**Given data:**
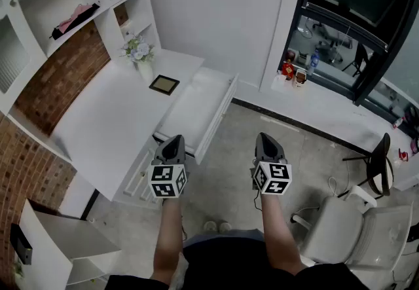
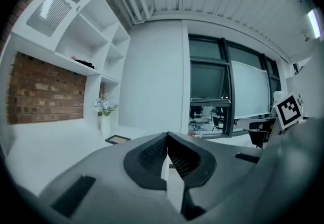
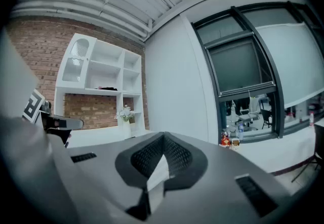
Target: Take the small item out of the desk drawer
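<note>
Fingers point(image 2: 152, 154) closed, empty | left gripper point(image 1: 171, 144) near front of open drawer point(image 1: 196, 108)

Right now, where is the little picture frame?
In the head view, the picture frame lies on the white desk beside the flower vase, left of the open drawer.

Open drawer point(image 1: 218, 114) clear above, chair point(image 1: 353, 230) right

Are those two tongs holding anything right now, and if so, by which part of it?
Nothing is held. The left tongs and the right tongs are both shut with nothing between them, near the open desk drawer.
</note>
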Demonstrator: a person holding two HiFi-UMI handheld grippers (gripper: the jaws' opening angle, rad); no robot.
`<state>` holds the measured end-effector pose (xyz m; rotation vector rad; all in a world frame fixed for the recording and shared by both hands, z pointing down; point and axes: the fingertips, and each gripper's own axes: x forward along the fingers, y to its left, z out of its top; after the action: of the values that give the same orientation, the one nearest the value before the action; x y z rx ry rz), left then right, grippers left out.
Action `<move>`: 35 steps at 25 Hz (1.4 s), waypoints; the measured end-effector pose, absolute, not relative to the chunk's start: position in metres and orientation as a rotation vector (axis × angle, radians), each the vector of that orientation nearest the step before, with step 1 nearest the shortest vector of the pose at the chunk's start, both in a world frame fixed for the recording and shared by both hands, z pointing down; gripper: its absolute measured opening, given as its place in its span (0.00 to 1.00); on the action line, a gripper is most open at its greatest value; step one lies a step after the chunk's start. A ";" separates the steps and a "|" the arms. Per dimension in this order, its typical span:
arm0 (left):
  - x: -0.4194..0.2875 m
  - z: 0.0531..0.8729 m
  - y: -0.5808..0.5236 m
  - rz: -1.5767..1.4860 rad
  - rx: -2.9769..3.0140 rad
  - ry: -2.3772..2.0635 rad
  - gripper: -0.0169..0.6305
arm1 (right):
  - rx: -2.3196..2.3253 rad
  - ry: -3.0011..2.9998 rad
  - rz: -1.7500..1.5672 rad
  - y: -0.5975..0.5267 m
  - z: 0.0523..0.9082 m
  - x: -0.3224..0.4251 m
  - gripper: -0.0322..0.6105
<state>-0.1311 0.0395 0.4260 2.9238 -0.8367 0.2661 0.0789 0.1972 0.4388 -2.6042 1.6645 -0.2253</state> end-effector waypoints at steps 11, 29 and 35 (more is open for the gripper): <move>-0.134 0.432 0.038 0.283 2.914 -0.832 0.04 | -2.600 1.674 -0.244 0.193 0.444 0.074 0.05; -0.135 0.451 0.034 0.332 2.886 -0.807 0.04 | -2.594 1.664 -0.296 0.187 0.459 0.070 0.05; -0.132 0.453 0.028 0.334 2.888 -0.794 0.04 | -2.501 1.729 -0.338 0.172 0.463 0.062 0.27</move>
<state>-0.1319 0.0278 0.4532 2.8883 -0.7936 0.3340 0.0621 0.1721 0.4630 -2.5010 1.7286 -0.3376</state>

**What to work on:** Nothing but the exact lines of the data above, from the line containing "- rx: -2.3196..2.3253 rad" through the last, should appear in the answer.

**Finished task:**
  - rx: -2.3196..2.3253 rad
  - ry: -3.0011..2.9998 rad
  - rz: -1.7500..1.5672 rad
  - y: -0.5975..0.5267 m
  - z: 0.0523..0.9082 m
  - x: -0.3224..0.4251 m
  - gripper: -0.0322..0.6105
<state>-0.1311 0.0395 0.4260 2.9238 -0.8367 0.2661 0.0789 0.1972 0.4388 -2.6042 1.6645 -0.2253</state> end-effector waypoints at steps 11, 29 and 35 (more is open for the gripper): <move>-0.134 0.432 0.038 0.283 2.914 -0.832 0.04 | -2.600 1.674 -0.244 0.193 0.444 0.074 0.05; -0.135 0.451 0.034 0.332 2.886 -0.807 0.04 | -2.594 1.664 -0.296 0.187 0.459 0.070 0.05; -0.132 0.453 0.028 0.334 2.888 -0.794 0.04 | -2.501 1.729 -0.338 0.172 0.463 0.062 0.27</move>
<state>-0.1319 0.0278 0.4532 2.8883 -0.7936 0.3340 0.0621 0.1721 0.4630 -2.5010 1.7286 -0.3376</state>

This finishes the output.